### [REQUIRED ACTION]
Reproduce, from the lines below, exactly the stretch that begins at the line containing "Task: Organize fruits" and ends at the line containing "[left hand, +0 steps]", both included.

________

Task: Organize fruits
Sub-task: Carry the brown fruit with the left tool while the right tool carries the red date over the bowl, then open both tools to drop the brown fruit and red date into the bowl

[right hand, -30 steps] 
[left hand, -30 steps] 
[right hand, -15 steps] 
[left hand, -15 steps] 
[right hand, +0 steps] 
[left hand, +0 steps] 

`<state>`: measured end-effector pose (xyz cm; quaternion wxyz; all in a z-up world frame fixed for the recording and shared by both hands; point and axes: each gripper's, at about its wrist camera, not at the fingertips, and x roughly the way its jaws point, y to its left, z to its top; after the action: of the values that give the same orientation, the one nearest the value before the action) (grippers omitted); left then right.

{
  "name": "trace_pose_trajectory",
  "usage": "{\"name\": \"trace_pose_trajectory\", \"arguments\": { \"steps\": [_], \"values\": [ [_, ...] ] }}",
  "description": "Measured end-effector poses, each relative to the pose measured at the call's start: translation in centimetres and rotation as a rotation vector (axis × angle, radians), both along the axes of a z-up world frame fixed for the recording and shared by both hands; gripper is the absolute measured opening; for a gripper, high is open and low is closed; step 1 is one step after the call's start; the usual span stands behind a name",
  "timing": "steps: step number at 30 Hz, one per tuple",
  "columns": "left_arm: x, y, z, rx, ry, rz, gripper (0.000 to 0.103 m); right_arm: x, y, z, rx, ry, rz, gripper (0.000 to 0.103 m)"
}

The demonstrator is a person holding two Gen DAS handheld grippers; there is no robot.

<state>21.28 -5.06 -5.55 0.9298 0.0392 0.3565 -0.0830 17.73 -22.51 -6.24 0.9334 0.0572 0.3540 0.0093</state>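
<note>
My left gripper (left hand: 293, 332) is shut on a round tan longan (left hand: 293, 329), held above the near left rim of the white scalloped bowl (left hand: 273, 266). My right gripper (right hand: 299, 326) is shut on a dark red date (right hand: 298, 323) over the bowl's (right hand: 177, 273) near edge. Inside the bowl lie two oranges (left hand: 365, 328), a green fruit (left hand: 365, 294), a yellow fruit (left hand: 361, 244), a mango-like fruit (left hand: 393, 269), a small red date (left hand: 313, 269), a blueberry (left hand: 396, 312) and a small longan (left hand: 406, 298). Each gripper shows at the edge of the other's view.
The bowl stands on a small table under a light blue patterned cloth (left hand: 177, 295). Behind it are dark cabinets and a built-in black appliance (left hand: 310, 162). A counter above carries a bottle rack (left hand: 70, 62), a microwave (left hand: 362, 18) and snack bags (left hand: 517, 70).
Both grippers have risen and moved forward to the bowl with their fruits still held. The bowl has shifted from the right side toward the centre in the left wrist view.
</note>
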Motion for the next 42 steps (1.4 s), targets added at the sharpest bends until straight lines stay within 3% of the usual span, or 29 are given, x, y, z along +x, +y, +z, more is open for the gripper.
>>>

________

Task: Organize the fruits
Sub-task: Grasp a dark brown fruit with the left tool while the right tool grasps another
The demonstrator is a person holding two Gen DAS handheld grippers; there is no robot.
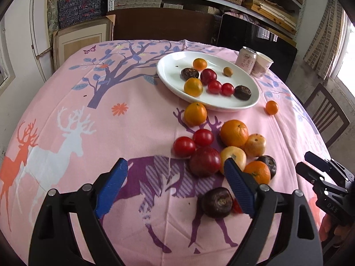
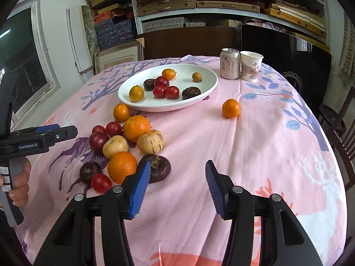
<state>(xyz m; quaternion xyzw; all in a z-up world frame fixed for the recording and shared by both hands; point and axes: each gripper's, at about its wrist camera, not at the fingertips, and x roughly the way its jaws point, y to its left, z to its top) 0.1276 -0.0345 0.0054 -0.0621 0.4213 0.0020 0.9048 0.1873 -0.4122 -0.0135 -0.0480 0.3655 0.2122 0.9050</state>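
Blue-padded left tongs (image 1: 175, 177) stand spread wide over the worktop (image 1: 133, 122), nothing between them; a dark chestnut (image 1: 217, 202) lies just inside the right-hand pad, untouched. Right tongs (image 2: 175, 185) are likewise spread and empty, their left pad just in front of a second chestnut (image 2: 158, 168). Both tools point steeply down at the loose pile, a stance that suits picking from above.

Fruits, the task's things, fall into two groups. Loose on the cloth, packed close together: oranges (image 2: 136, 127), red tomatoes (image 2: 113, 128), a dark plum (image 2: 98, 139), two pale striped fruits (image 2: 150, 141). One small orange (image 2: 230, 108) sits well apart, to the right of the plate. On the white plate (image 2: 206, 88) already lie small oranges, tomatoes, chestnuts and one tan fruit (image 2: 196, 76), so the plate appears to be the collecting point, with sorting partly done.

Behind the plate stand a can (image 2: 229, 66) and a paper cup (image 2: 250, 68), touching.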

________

### [ANSWER BOX]
Task: Organize fruits
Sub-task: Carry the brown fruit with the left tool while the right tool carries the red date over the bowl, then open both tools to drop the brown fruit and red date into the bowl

[right hand, -30 steps] 
[left hand, -30 steps] 
[right hand, -15 steps] 
[left hand, -15 steps] 
[right hand, +0 steps] 
[left hand, +0 steps] 

This answer requires no additional content.